Хозяйка куда-то торопилась, но ей понравились фото сдобы и тортов, которые я показала, моя увлеченность и любовь к выпечке. В итоге она сказала, что ждет меня в понедельник утром, чтобы обговорить все подробнее, обсудить условия работы и так далее.

Так что место, считай, мое. Губы изгибаются в улыбке: жизнь потихоньку налаживается. Без Давида.

«Куда привезти украшения?» — приходит сообщение от Илоны, отвлекая меня от мыслей.

До сих пор вспоминаю, как ее брови взлетели на лоб, да так там и остались, когда я рассказала ей про сережки.

— Ты же не думаешь, что у Давида... — протянула она, не закончив.

— Есть или был кто-то еще, кроме меня и тебя? Как раз думаю, — печально усмехнулась я. — Или у тебя есть какое-то другое объяснение?

Илона задумалась, но в итоге покачала головой.

— Охренеть, кобель, — вынесла она вердикт.

Что ж, я полностью с ней согласна.

Зачем Давид вообще на мне женился, не понимаю. Только из-за того, что я хорошая хозяйка и мать? Разве за этим женятся? Нет, разумеется, он мне говорил и говорит, что любит. Но я в такую любовь не верю. Когда действительно любят — не изменяют.

Чувствую себя какой-то вещью. Или сотрудницей, которая прошла собеседование на вакансию жены, — верной, преданной и… удобной жены.

Я ведь и правда так старалась! Давид казался мне пределом мечтаний. Когда он начал ухаживать, я поверить не могла, что это все взаправду. Уверенный, красивый, успешный. И я, скромная студентка техникума.

Все закрутилось, завертелось, я влюбилась по уши. Когда Давид позвал меня замуж, я прыгала едва ли не до потолка. И очень ценила все, что он для меня делал.

А вот ценил ли он — вопрос. Может, на то и рассчитывал? Раз я бесприданница, не видевшая до него хорошей жизни, то соглашусь на все его условия, лишь бы не терять достаток и материальные блага? Если так, он сильно просчитался.

Я снова и снова терзаюсь догадками: сколько времени он вешал мне на уши отборную лапшу? Сколько времени я слепо доверяла ему, верила и ничего не подозревала?

— Ты не хочешь узнать, кому Давид подарил серьги, и отомстить ему? — сузив глаза, спросила Илона, со звоном приземлив чашку на стол.

— Узнать? Каким образом? Сам он не скажет, это как пить дать. Или прикажешь следить за ним?
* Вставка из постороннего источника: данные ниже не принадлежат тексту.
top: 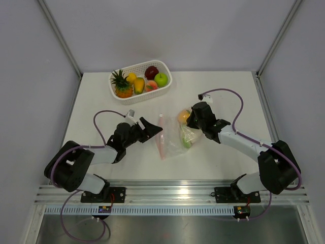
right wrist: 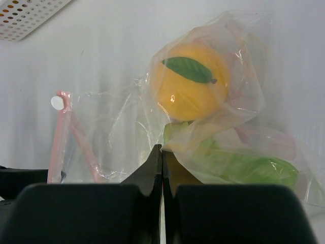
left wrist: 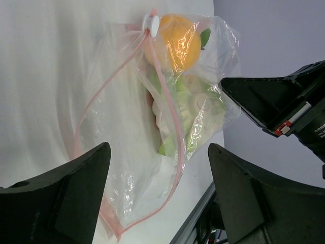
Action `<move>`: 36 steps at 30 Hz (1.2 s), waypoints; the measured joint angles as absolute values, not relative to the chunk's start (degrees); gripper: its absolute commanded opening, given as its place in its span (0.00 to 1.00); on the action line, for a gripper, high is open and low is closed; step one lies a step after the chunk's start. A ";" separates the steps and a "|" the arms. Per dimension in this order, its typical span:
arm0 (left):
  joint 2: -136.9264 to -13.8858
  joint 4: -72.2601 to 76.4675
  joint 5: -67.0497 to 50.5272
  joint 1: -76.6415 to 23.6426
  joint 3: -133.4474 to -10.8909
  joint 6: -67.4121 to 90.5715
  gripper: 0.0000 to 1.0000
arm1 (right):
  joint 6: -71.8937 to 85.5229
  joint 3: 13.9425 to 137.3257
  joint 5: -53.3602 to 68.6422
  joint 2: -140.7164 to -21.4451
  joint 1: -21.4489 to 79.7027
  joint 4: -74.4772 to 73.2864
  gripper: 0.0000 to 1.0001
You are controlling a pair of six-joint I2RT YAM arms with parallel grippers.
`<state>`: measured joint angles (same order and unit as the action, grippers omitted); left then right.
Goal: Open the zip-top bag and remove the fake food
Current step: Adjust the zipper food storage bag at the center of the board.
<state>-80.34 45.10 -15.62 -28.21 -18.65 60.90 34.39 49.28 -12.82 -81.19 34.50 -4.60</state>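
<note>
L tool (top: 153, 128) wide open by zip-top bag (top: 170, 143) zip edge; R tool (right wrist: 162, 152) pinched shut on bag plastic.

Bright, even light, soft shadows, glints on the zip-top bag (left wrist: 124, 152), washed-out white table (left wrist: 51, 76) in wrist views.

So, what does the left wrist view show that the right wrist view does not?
Only the left wrist view shows the pink zip strip parted in a full loop, and the left jaws wide open. Only the right wrist view shows a corner of the white basket. Both show the zip-top bag, the orange, a green piece, the white slider, and the right jaws, which pinch the bag's plastic.
</note>
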 measured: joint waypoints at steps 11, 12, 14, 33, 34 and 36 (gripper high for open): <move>-91.50 43.33 -16.73 -33.10 -28.14 57.63 0.45 | 34.39 49.28 -12.80 -81.19 34.50 -4.60 0.00; -92.18 43.48 -16.91 -33.10 -28.47 57.52 0.34 | 34.41 49.30 -12.82 -81.19 34.50 -4.60 0.00; -93.21 43.68 -17.41 -33.10 -28.84 57.28 0.25 | 34.46 49.30 -12.82 -81.19 34.48 -4.60 0.00; -92.95 58.35 -26.65 -22.70 -23.55 64.86 0.00 | 38.02 49.30 -10.57 -84.23 25.91 -5.34 0.00; -93.06 59.92 -27.38 -22.00 -23.22 65.91 0.00 | 38.26 49.30 -10.28 -84.86 25.69 -5.41 0.00; -93.23 62.85 -28.86 -20.88 -22.68 67.94 0.00 | 38.63 49.30 -9.69 -85.84 25.43 -5.41 0.00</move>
<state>-93.23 62.85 -28.86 -20.88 -22.68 67.94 38.63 49.30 -9.69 -85.84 25.43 -5.41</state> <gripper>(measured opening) 0.005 0.010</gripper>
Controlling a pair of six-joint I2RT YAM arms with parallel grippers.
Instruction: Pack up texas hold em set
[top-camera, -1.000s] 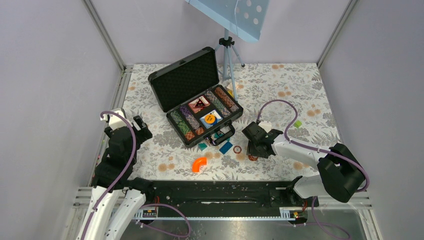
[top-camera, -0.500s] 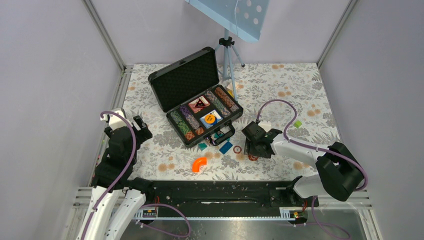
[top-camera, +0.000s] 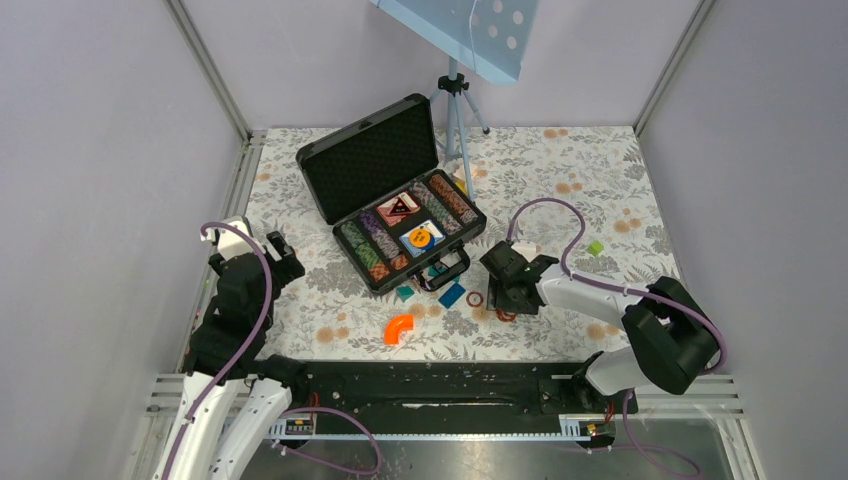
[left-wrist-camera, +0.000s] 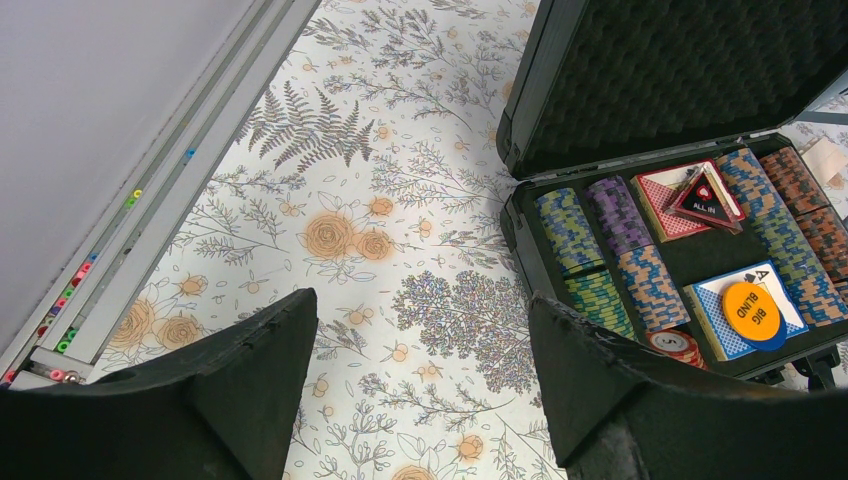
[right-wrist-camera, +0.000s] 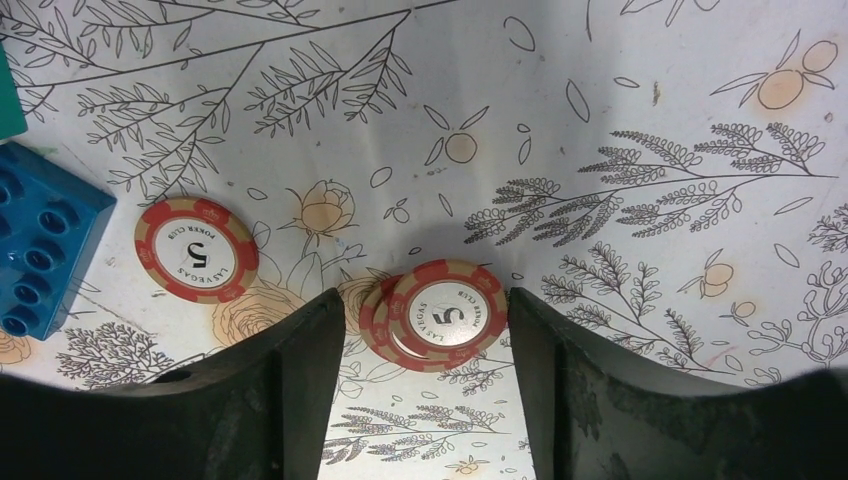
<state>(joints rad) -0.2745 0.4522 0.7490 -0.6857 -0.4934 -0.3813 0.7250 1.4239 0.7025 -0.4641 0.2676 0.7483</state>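
Floral table (top-camera: 600, 180) with two overlapping red poker chips (right-wrist-camera: 447, 312) lying flat near the open briefcase (top-camera: 370, 165), the released right hand (right-wrist-camera: 425, 303) straddling them; thin, stiff, slippery discs, likely best pinched across their rims.

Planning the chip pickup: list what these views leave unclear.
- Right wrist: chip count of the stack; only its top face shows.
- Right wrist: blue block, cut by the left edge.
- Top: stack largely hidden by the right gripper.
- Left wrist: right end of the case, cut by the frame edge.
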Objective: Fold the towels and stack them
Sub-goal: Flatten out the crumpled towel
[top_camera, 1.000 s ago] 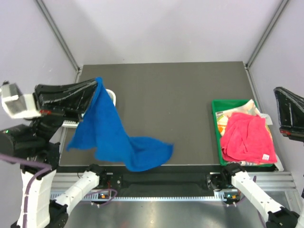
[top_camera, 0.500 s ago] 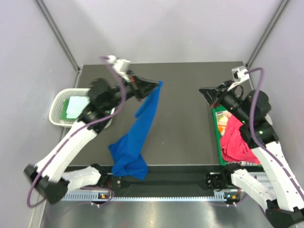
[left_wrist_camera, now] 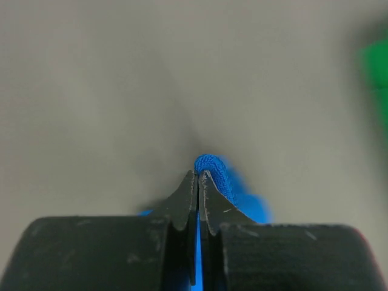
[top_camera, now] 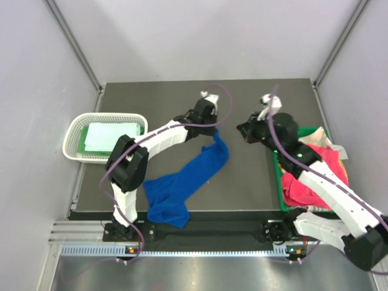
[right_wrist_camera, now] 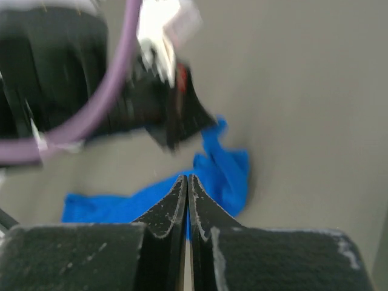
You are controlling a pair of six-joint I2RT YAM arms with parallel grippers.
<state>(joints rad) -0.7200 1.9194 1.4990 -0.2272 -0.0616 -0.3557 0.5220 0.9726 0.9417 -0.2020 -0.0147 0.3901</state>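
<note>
- Dark grey tabletop [top_camera: 254, 97] boxed in by pale lilac walls, seen from above and behind two white-and-black arms.
- At the right edge of that surface, a green bin [top_camera: 278, 182], the reference point for everything below.
- Inside the green bin, a crumpled pink towel [top_camera: 315, 179] heaped toward the near end, with a paler cloth [top_camera: 306, 138] showing at the far end, its pattern too small to read.
- Left of the green bin, around mid-tabletop, a royal blue towel [top_camera: 182, 185] strung out in a long diagonal: one corner raised on the side nearest the bin, the bunched bulk lying farther from the bin, down at the near edge of the tabletop.
- Clamped tight on that raised corner, the left hand [top_camera: 213, 130]; in the wrist view, a small blue fold pinched between the fingertips [left_wrist_camera: 209, 194] and poking just above them.
- Between the raised corner and the green bin, the right hand [top_camera: 244, 134], near the blue cloth but apart from it, fingers pressed together with nothing gripped.
- In the right wrist view, only blurred blue cloth and the other arm's dark wrist and purple cable beyond the closed tips.
- Farthest from the green bin, at the opposite edge, a white mesh basket [top_camera: 74, 130] holding a folded pale mint-white towel [top_camera: 109, 133] laid on top of a green towel [top_camera: 82, 145].
</note>
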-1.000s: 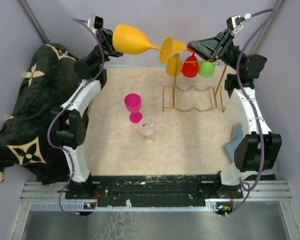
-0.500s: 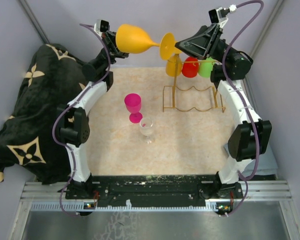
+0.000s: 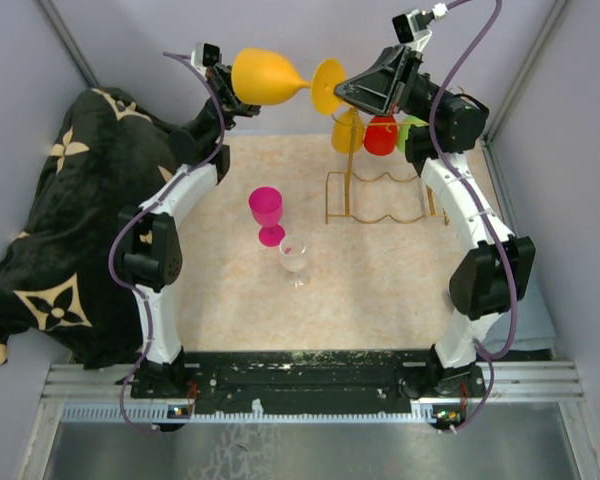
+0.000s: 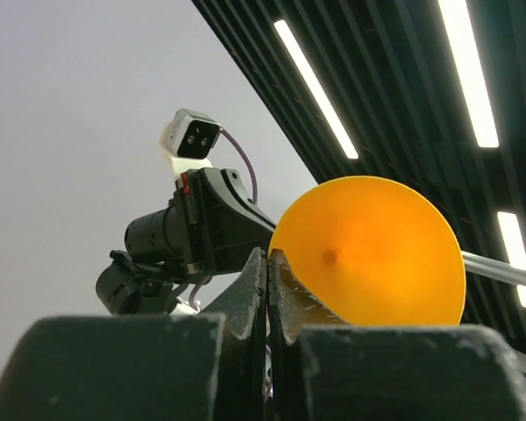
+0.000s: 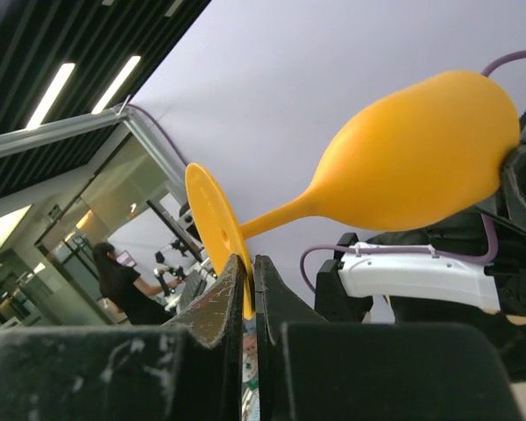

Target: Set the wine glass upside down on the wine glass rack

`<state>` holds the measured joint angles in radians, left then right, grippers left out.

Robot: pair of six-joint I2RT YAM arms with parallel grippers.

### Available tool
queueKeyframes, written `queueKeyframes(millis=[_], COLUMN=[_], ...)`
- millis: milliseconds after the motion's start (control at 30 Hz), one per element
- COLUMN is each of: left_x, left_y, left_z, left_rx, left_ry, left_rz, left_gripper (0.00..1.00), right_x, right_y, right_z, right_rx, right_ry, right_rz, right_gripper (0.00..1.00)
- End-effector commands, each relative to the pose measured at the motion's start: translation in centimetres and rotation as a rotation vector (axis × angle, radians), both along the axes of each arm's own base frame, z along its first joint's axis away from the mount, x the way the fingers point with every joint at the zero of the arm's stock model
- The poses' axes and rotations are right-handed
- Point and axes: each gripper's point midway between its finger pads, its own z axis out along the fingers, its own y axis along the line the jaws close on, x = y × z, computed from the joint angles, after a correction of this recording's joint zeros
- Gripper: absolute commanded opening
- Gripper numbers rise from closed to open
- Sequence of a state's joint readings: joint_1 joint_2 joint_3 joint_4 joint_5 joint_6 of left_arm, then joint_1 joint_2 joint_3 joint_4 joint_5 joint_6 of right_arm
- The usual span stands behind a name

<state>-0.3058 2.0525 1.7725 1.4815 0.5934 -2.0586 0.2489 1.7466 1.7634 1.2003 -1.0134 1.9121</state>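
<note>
The orange wine glass (image 3: 270, 78) hangs on its side high above the far edge of the counter (image 3: 380, 280), bowl to the left and foot to the right, bridged between two robot arms. It is opaque, glossy and unmarked, with a rounded bowl tapering into a thin stem and a flat disc foot.

The left gripper (image 3: 233, 92) is clenched on the bowl end; its wrist view shows the fingers drawn almost together against the orange wall. The right gripper (image 3: 340, 95), which a second ago sat over the right end of the wine glass rack (image 3: 385, 195), has swung left and up to meet the glass. Its wrist view shows the rim of the foot wedged between the nearly closed fingers, so it appears to be pinching the disc. The glass itself has barely shifted.

This reads as a handover: with both grippers on the glass, the left would have to let go before the right can turn it bowl-down and slide the foot onto the rails.

The gold wire rack stands near the far right corner of the counter, already carrying a yellow glass (image 3: 347, 130), a red glass (image 3: 381, 136) and a green glass (image 3: 412, 128), partly hidden by the arm. A pink glass (image 3: 266, 212) and a clear glass (image 3: 294, 255) stand upright mid-counter. A black patterned cloth (image 3: 40, 230) lies heaped beyond the left edge.
</note>
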Motion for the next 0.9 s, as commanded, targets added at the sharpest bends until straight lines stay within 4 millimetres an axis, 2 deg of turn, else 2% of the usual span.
queueKeyframes(millis=[0, 67, 200, 233, 433, 733, 867], left_x=[-1.9, -1.9, -1.7, -1.7, -1.3, -0.2, -0.1], left_y=[1.1, 1.1, 1.4, 1.6, 2.8, 4.4, 4.6], left_z=[1.5, 1.5, 1.3, 1.2, 0.9, -1.7, -1.9], left_rx=[-0.067, -0.068, -0.069, -0.073, -0.074, -0.017, -0.001], left_ry=[0.005, 0.003, -0.012, -0.013, -0.020, 0.011, 0.004], left_rz=[-0.119, -0.120, -0.099, -0.090, -0.055, 0.031, 0.043], left_gripper=[0.00, 0.03, 0.29, 0.32, 0.48, 0.49, 0.47], right_x=[-1.3, -1.4, -1.6, -1.7, -1.6, 0.1, 1.0], right_y=[0.0, 0.0, -0.2, -0.2, -0.8, -4.3, -5.6], right_z=[1.5, 1.5, 1.8, 1.9, 2.3, 3.3, 3.4], right_rx=[0.015, 0.020, 0.032, 0.035, 0.045, 0.061, 0.055], right_ry=[-0.082, -0.085, -0.093, -0.098, -0.113, -0.130, -0.127], right_rz=[-0.010, -0.010, -0.015, -0.017, -0.044, -0.165, -0.212], right_gripper=[0.00, 0.00, 0.00, 0.00, 0.00, 0.00, 0.00])
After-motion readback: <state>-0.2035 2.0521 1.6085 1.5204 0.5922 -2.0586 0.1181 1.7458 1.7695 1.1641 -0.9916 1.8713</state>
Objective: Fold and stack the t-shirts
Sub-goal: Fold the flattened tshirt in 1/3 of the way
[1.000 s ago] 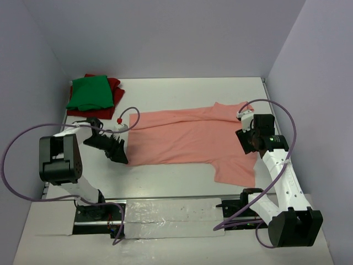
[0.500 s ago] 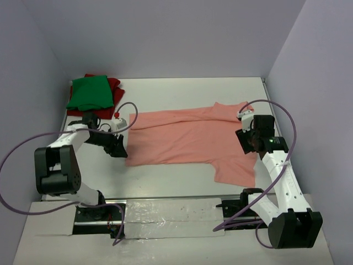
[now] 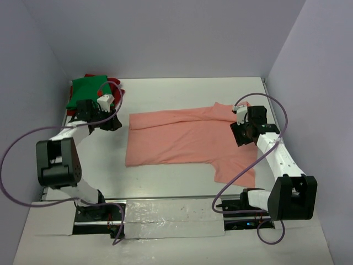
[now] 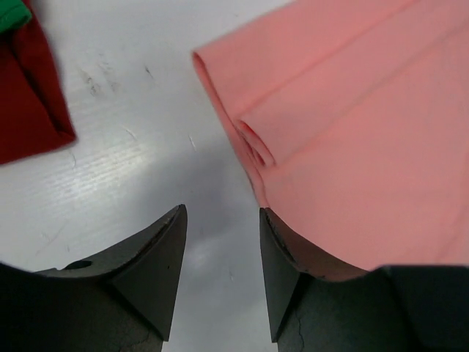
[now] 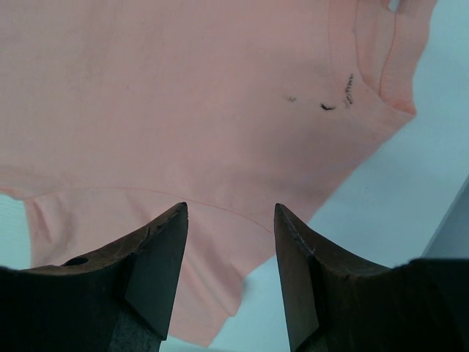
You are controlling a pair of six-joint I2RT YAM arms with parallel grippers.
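Salmon-pink t-shirt (image 3: 182, 138) lies spread mid-frame, awaiting folding; left hand (image 4: 220, 213) hovers released by its upper-left corner, right hand (image 5: 229, 209) released over its right side, likely poised to pinch.

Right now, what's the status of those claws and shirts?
Left gripper open, empty, at pink t-shirt corner. Right gripper open, empty, over its collar end. Green t-shirt stacked on dark red t-shirt. Nothing in the way.

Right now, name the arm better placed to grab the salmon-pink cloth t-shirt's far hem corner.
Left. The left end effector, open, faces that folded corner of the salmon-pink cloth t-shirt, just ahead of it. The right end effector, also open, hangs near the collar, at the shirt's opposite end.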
Так я лучше займусь собой и дочкой, — хмыкнула я.

Что касается мести…

Как по мне, лучшая месть — это показать Давиду, что на нем не сошелся клином белый свет, что я представляю что-то и без него, и без его денег.

Муж видит меня всего лишь приложением к нему. Довеском, неспособным ни на что, тем более на собственные решения, если дело не касается домашних дел и кухни.

Я так и представляю его дергающийся глаз, когда он поймет, что глубоко ошибался. Это ущемит его чувство собственного превосходства лучше всякой мести.

С этими мыслями я в конце концов бреду на диван, к дочке, и засыпаю под ее мерное сопение.

***

Утро понедельника начинается с того, что я отвожу Арину в садик с бешено бьющимся сердцем. Вдруг Давид там? Ждет у ворот, начнет качать права и заставлять меня вернуться домой?

Однако этого не происходит. Он не писал мне ни вчера, ни сегодня.

Даже странно. Чувствую какой-то подвох. Муж что-то задумал? Что именно?

Я оставляю дочь в садике, а сама спешу на собеседование.

Когда захожу внутрь, прошу продавщицу позвать хозяйку.

Елена Артемовна вскоре выходит.

— Анна, доброе утро, — здоровается она и разводит руками: — Прошу прощения, но мы уже взяли сотрудника. Других свободных вакансий нет.

И я цепенею с открытым ртом. Как же так? Она говорила совсем другое еще день назад! Я ведь видела ее реакцию: я и мои навыки ей понравились. Что изменилось?